And how should a college or science curriculum really look like for PNG? Traditional PNG societies tend to have very little individual and material wealth, just common wealth. Modern ‘western’ school education is trying to flip that: turning public ownership individuals into modern effluent members of the western capitalistic society, not? Best to forget gardening as a skill. From public entities to materialism and the ‘homo economicus’ as the citizen template for everybody.

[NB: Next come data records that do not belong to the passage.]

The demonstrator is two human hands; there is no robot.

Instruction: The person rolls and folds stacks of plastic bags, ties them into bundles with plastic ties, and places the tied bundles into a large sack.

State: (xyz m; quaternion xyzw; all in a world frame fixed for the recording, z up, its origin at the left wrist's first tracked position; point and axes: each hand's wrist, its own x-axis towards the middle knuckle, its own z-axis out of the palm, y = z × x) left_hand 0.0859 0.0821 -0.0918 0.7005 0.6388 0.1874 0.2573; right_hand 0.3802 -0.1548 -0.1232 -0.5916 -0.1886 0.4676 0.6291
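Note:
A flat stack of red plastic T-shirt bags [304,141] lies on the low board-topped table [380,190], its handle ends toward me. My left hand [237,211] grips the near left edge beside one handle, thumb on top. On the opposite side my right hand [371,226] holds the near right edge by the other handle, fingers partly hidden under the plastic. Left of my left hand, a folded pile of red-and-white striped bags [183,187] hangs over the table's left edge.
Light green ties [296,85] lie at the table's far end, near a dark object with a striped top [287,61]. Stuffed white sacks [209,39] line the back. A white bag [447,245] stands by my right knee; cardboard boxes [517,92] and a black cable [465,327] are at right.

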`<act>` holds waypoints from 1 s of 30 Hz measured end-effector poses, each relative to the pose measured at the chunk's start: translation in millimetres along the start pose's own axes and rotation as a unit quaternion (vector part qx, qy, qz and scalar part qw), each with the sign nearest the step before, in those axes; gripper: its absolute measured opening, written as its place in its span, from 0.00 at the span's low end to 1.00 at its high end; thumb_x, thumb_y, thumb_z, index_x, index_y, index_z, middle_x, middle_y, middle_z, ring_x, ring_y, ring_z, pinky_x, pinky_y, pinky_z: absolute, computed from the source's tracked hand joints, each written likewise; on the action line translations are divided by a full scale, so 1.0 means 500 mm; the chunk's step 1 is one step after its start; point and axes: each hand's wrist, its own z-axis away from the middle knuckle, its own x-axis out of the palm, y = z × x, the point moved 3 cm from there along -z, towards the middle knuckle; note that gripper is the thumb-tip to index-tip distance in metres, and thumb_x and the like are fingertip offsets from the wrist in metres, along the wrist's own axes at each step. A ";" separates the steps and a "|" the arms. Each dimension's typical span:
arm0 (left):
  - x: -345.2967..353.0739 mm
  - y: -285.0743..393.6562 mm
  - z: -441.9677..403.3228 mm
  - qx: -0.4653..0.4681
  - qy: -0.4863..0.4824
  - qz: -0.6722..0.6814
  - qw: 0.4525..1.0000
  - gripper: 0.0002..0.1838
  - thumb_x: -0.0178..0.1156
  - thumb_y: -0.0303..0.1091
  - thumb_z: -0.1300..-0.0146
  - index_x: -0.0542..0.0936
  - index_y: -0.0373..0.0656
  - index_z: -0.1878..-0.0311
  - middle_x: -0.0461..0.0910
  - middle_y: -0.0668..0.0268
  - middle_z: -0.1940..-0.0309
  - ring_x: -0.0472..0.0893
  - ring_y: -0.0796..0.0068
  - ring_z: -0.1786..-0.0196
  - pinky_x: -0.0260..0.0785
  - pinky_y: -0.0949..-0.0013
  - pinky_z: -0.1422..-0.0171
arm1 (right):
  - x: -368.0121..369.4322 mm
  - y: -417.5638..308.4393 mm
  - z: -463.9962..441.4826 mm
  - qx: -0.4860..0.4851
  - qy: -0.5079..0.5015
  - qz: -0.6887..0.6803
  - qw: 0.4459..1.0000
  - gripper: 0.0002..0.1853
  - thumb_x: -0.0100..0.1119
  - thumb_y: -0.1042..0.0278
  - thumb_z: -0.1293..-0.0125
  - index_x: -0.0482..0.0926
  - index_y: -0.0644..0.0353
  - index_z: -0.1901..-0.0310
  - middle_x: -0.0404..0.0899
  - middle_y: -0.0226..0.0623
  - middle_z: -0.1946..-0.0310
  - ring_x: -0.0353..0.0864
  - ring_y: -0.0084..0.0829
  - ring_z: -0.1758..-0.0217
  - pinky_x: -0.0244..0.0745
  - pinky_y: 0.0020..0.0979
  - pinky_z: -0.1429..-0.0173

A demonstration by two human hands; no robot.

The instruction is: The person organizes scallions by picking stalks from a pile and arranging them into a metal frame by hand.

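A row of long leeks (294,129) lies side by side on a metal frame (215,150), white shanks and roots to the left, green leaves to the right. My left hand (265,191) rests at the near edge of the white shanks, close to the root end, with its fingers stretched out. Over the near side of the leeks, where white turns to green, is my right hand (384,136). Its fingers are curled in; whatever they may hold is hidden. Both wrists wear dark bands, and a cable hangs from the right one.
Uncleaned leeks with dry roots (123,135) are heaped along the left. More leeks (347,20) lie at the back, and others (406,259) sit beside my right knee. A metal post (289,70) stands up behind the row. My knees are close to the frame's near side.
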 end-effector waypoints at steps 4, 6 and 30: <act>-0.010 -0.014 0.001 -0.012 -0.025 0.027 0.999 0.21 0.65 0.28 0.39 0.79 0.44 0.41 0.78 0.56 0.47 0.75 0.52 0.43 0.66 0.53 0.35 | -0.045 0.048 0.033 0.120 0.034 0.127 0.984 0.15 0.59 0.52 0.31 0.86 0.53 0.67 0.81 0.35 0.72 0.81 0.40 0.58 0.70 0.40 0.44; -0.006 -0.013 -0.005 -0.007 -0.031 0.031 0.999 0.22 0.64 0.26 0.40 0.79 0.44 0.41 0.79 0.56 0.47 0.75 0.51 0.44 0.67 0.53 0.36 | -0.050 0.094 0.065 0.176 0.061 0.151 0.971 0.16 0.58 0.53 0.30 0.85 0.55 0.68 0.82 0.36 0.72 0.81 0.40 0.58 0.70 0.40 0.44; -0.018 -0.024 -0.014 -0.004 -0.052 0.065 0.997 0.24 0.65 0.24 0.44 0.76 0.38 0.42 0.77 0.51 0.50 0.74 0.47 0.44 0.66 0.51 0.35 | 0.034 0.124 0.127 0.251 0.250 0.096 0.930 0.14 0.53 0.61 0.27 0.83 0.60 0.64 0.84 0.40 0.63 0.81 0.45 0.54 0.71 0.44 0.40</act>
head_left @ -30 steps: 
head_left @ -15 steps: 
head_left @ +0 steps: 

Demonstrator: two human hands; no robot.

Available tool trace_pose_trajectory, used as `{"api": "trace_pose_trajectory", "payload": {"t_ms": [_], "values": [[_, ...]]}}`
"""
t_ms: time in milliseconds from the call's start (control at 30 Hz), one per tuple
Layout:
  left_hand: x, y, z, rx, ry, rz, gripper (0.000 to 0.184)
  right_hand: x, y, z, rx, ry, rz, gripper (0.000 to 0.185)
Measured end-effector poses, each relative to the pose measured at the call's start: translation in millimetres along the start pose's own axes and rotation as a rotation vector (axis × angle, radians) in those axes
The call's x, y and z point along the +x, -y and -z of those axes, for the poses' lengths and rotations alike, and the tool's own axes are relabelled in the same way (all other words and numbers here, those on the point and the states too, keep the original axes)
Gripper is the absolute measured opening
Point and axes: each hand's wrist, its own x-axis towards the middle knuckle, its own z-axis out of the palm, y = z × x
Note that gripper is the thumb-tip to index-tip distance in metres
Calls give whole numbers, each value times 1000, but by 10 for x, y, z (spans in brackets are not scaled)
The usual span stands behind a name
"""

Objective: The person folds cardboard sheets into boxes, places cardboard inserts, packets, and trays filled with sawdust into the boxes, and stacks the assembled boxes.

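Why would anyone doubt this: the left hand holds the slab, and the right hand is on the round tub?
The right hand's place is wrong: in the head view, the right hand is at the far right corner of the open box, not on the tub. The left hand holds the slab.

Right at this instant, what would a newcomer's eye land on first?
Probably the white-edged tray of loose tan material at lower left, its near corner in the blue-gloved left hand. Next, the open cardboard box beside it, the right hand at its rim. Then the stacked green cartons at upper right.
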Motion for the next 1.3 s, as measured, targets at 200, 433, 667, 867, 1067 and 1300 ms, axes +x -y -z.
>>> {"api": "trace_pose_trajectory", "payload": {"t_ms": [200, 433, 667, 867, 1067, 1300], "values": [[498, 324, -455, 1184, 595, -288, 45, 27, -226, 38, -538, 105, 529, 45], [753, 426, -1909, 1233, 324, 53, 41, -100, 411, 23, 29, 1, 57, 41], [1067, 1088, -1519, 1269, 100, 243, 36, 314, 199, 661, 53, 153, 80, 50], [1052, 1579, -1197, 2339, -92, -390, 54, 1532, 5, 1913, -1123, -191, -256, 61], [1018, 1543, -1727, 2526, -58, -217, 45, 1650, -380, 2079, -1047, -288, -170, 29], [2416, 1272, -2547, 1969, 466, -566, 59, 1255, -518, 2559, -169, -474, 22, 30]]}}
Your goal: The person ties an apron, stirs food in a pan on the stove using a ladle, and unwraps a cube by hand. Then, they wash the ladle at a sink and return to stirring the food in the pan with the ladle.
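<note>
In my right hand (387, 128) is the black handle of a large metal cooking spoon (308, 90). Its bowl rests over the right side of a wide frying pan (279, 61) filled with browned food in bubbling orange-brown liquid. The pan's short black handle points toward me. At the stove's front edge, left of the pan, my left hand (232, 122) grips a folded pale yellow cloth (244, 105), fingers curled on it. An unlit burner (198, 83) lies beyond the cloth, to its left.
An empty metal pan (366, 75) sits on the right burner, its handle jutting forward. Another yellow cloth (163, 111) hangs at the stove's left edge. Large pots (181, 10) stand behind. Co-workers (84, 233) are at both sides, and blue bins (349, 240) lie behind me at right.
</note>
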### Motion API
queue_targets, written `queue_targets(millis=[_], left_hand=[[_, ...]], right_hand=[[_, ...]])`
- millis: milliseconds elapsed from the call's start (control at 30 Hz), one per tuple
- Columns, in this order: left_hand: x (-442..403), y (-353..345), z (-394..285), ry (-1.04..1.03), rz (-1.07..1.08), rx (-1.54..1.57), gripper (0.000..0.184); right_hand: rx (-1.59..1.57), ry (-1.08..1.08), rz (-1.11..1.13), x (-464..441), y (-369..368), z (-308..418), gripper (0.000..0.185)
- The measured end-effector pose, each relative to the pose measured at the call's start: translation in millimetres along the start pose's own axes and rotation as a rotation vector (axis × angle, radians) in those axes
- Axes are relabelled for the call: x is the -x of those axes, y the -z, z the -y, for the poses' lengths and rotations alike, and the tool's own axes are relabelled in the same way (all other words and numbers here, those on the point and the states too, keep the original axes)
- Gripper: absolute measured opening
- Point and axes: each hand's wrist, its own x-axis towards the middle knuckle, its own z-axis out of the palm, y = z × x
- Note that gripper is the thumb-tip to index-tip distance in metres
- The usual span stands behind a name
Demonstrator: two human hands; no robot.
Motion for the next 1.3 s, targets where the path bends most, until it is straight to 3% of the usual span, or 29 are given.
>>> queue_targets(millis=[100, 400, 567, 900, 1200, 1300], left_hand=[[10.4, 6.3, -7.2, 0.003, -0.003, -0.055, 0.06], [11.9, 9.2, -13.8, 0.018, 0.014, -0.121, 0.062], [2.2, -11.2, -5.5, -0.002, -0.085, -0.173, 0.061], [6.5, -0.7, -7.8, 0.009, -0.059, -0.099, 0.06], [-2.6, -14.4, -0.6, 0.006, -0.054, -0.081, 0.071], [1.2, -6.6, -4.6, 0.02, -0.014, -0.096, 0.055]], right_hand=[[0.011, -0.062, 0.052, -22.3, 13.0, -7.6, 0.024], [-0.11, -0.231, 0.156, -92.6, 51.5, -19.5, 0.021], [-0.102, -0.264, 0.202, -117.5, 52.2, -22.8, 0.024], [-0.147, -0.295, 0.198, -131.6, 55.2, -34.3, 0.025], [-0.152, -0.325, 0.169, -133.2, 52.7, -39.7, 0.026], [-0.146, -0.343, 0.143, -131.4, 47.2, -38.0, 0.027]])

It’s also worthwhile to ask what the costs are and what a human model the modern sciences and universities really promote, and what they have promoted (see Vetta, 2021 for modern science and their statistics tools actually used to support racism, etc.). The recent mobbing discussion in academia and the loss of positions and talent speaks to that model and its failure. Modern metrics of a so-called progress show us no other. It’s the direct real-world outcome of Cecile Rhodes and his message and scholastic legacy in the British Commonwealth and Dominion, and through Cambridge and Oxford (Knudsen & Andersen, 2019) delivered globally; what did it really bring to the table and for people of PNG, or to tackle poverty?

There are perhaps three concepts with university science education to go by:

  • –elite university (Ivy League),

  • –good quality modern university (middle class) and

  • –people’s university (bottom up, city college or rural campus concept).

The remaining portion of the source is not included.